When Carrasco was pulled in that eighth inning, Bryan Shaw relieved him. The hit that he gave up was a blooped one on a decent pitch, but it allowed the Royals to tie the game, all the same.

The ninth looked to be a full-blown mess that would completely take the Indians out of the game, but to their credit, they kept it winnable. And even then, it was Santana's misplay that directly cost them. But Shaw, Rich Hill and Albers combined to allow four baserunners in the inning, and in the end, it was all enough for them to snatch defeat from the jaws of victory.

Joe Smith was unavailable, according to Francona, and seemingly Cody Allen and Vinnie Pestano, too. It is tougher to win a close game when you don't use any of your three best relievers, so I guess that is the silver lining here. Or perhaps we should be questioning Francona about why none of them were availabale.

Roster business

Nothing will be made official until later today, but it seems as though Matt Langwell is on his way back to Columbus. Who will take his roster spot is probably a toss-up.

Depending on Nick Swisher's recovery from his shoulder injury and the need for an additional bat, Lonnie Chisenhall could be the one. At the same time, Chris Perez is due to be activated soon. There could be an additional move to get both of them back with the Indians, especially with the team carrying eight relievers.

If that is ultimately the case, the casualty will almost certainly be left-handed. Does Francona go away from one of his guys and finally cut ties with Rich Hill (long overdue), or do the Indians continue to yo-yo Nick Hagadone?

Up next: The second of three games against the Royals. Ubaldo Jimenez, who was pushed back in the rotation, will take the mound after five days down instead of the traditional four. The visitors will call on Ervin Santana.

User Comments

June 18, 2013 - 11:27 AM EDT
I have never been a Santana proponent. He is below average as a starting defensive catcher. You can't mask it for 9 innings everyday, and for a team that is involved in as many close games as the Indians, poor d behind the plate is unacceptable. As a hitter he has limitations as well. He has one approach- take a lot of pitches, wait for one you want and swing hard. In batting practice this approach works well. In game situations not so much. Every starter that plays at this level on a contending team understands and is capable of situational hitting. I don't think Santana gets it, he never has, and at this point one must assume he never will. And Discollama, post up the offensive numbers for the Royals in June this year- since George Brett took over as hitting coach. They are a good team- better offensively 1-9 IMO than the Tigers except for Miguel Cabrera. They are also have way more speed and range than the Tigers and way better relief pitching. The Tigers have the advantage in starting pitching.
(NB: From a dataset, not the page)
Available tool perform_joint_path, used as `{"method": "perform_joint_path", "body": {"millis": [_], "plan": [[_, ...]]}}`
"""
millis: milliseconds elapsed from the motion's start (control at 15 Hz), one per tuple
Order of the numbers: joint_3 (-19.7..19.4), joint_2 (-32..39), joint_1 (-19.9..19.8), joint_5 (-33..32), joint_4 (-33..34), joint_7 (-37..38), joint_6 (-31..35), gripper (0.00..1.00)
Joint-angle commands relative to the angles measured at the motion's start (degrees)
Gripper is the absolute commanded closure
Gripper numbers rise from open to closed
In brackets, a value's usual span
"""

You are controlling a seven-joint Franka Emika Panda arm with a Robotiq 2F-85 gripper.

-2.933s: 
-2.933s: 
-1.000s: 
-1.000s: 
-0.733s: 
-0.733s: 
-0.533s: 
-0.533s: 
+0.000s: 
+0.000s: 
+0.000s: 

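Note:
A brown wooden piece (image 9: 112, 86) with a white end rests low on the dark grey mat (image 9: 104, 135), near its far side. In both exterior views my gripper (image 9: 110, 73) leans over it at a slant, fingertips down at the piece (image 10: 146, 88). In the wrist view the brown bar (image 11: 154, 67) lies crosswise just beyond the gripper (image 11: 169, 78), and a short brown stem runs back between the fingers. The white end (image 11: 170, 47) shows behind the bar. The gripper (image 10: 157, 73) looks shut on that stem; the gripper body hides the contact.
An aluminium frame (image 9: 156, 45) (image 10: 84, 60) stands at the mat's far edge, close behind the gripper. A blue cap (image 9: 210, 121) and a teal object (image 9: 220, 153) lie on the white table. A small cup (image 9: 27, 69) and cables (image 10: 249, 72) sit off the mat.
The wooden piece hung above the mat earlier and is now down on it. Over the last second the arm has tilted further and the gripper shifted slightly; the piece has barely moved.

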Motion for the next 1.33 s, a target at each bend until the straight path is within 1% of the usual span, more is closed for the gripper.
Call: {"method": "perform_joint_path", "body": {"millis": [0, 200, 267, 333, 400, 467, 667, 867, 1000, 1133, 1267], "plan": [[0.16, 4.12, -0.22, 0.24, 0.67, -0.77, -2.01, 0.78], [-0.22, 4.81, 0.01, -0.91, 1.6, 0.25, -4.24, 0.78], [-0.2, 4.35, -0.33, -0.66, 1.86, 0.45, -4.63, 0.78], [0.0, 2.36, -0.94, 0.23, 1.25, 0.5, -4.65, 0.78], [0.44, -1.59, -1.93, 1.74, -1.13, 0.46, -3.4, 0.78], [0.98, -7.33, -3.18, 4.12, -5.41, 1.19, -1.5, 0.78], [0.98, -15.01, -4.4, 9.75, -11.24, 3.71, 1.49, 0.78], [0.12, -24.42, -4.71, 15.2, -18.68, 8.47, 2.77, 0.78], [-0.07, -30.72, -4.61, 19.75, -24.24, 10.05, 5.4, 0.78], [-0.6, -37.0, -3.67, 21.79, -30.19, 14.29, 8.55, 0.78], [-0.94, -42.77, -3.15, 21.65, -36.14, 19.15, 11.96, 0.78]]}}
I don't the Indians as presently constituted can gain ground on either one of these teams in the second half, but we'll see what happens.
June 18, 2013 - 10:51 AM EDT
While its good to see that Carrasco had a good outing and went deep into the game, I'm not about to hold my breath for his next start. The Royals offense has been less than stellar this year, in fact it ranks 25th in the majors by wRC+, wOBA and OPS, they rank 29th by ISO, and 27th by BB%.

If Carrasco didn't dominate this lineup then there would have been a problem.
June 18, 2013 - 10:36 AM EDT
"A Little better than Rich-O!" Also, I would be very happy to see Lonnie back at the hot corner ASAP, especially with Swish and Cabrera out of the lineup. Great outing by Carlos last night, the starting rotation has been a nice surprise this year.
June 18, 2013 - 10:30 AM EDT
Good bye Rich Hill, I am sure there are any number of minor league free agent pitchers who could perform a better than Rich-O!